# Monitoring & Observability
The project implements the **three pillars of observability**: metrics (Prometheus), logs (Loki), and real-time dashboards (Grafana). Every service exposes a `/metrics` endpoint, and all container logs are collected automatically.
## Stack
| Tool | Role | Retention |
|------|------|-----------|
| **Prometheus** | Time-series metrics, scrapes `/metrics` every 15s | 3 days / 256 MB |
| **Grafana** | Visualization, dashboards, log exploration | -- |
| **Loki** | Log aggregation (like Prometheus, but for logs) | 72 hours |
| **Promtail** | Log shipper, Docker service discovery | -- |
## Grafana Dashboards
Three pre-provisioned, read-only dashboards ship with the project. They're automatically loaded on startup (Docker Compose: volume mounts, Kubernetes: ConfigMap sidecar).
### HTTP Metrics (`/grafana/d/http-metrics`)
Answers: *"Is the API healthy? Where are the bottlenecks?"*
- Request rate per service (req/s)
- Error rate (5xx) per service
- Latency percentiles (p50, p95, p99)
- Requests by status code (stacked bars)
- Top 10 endpoints by request count
### Application Logs (`/grafana/d/application-logs`)

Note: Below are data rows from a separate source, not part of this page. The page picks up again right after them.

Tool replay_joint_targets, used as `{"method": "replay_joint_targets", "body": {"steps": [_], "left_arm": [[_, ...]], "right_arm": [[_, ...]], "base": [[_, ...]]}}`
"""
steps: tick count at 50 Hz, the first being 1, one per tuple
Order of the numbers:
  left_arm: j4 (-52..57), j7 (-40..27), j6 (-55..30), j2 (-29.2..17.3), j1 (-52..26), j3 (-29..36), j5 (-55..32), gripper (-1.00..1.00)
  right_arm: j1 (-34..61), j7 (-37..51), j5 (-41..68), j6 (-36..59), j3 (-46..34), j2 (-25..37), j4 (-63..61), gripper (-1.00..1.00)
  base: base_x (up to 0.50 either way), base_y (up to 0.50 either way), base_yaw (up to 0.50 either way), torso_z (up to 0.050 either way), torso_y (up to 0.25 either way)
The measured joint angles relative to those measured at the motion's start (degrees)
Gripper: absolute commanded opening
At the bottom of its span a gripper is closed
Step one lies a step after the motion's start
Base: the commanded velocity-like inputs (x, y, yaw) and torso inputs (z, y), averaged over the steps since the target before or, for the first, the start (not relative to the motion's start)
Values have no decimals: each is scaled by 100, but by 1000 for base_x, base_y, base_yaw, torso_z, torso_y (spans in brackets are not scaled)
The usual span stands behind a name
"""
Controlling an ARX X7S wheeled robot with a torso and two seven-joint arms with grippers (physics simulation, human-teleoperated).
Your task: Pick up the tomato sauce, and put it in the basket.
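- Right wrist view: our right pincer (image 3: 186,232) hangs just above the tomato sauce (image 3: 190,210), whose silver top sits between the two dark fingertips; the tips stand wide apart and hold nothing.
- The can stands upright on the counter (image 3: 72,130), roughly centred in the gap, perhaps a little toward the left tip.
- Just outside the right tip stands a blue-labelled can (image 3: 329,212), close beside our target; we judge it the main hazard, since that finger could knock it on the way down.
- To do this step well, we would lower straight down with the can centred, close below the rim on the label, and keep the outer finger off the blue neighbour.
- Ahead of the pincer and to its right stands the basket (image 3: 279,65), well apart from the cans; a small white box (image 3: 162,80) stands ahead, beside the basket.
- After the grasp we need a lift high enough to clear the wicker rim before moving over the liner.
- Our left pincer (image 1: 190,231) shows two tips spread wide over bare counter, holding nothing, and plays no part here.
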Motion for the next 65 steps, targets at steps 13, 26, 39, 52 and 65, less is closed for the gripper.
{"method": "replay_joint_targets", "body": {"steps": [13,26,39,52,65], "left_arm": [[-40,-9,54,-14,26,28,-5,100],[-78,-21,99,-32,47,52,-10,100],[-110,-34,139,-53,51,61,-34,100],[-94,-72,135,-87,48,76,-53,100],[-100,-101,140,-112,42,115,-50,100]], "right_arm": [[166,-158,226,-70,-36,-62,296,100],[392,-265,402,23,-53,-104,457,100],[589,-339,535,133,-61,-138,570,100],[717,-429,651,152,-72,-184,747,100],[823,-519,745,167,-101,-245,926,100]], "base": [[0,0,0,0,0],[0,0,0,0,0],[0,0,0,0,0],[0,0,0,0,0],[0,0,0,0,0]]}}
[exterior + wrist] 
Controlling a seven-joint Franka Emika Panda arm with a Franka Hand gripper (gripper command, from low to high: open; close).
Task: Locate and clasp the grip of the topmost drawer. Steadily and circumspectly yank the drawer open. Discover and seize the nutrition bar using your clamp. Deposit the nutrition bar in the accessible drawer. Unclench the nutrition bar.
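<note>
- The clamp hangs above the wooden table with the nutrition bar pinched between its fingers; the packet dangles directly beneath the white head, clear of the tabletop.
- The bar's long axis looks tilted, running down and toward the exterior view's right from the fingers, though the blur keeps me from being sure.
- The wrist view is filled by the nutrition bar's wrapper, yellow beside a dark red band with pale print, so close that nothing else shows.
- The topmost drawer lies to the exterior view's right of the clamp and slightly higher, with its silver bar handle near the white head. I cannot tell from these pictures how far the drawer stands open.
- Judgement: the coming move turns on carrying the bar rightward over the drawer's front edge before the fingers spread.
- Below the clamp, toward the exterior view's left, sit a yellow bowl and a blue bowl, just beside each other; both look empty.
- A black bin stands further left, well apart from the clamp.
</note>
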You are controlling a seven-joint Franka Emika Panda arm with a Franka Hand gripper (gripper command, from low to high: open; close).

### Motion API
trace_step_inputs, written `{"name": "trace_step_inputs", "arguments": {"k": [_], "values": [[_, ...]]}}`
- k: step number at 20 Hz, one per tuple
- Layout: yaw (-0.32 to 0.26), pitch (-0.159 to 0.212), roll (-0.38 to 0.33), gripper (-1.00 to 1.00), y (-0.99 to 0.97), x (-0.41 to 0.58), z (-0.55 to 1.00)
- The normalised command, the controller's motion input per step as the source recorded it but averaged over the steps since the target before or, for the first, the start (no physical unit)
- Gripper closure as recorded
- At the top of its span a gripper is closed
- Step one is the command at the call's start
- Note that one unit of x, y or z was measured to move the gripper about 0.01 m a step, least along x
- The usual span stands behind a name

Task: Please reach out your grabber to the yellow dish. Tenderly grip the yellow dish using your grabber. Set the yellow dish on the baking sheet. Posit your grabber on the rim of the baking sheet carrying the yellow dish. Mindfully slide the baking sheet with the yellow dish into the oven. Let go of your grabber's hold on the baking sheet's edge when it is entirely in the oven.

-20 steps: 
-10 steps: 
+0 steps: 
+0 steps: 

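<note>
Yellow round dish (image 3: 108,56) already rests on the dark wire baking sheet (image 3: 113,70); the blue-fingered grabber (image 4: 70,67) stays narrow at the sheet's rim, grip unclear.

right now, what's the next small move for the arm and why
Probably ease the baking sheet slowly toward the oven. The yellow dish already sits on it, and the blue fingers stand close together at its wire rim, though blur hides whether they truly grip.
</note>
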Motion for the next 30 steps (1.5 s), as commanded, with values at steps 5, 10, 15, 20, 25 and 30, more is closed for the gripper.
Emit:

Answers: *"What happened? What errors are occurring?"*
- Log volume per container (stacked bars)
- Error log count (error/exception/traceback keywords)
- Live log stream with full-text search
- Filterable by container name
### Event Pipeline (`/grafana/d/event-pipeline`)
Answers: *"Is the event bus healthy? Are messages being processed?"*
- Message throughput per stream (msg/s)
- Processing error rate by stream and consumer group
- Processing latency (p50, p95, p99)
- Dead-letter queue rate and cumulative count
- Success rate gauge (green > 99%, yellow > 95%, red below)
- Messages by consumer group (stacked bars)
## Prometheus Metrics
### HTTP Metrics (all services)
Defined in `shared/src/shared/http_metrics.py`. Middleware automatically instruments every request.
| Metric | Type | Labels |
|--------|------|--------|
| `http_requests_total` | Counter | `method`, `path`, `status_code` |
| `http_request_duration_seconds` | Histogram | `method`, `path` |
:::{note}
The GZip middleware is configured to skip `/metrics` to prevent Prometheus from receiving compressed responses it can't parse.
:::
### Stream Metrics (all consumers)
Defined in `shared/src/shared/redis/metrics.py`. Consumer group processing is automatically instrumented.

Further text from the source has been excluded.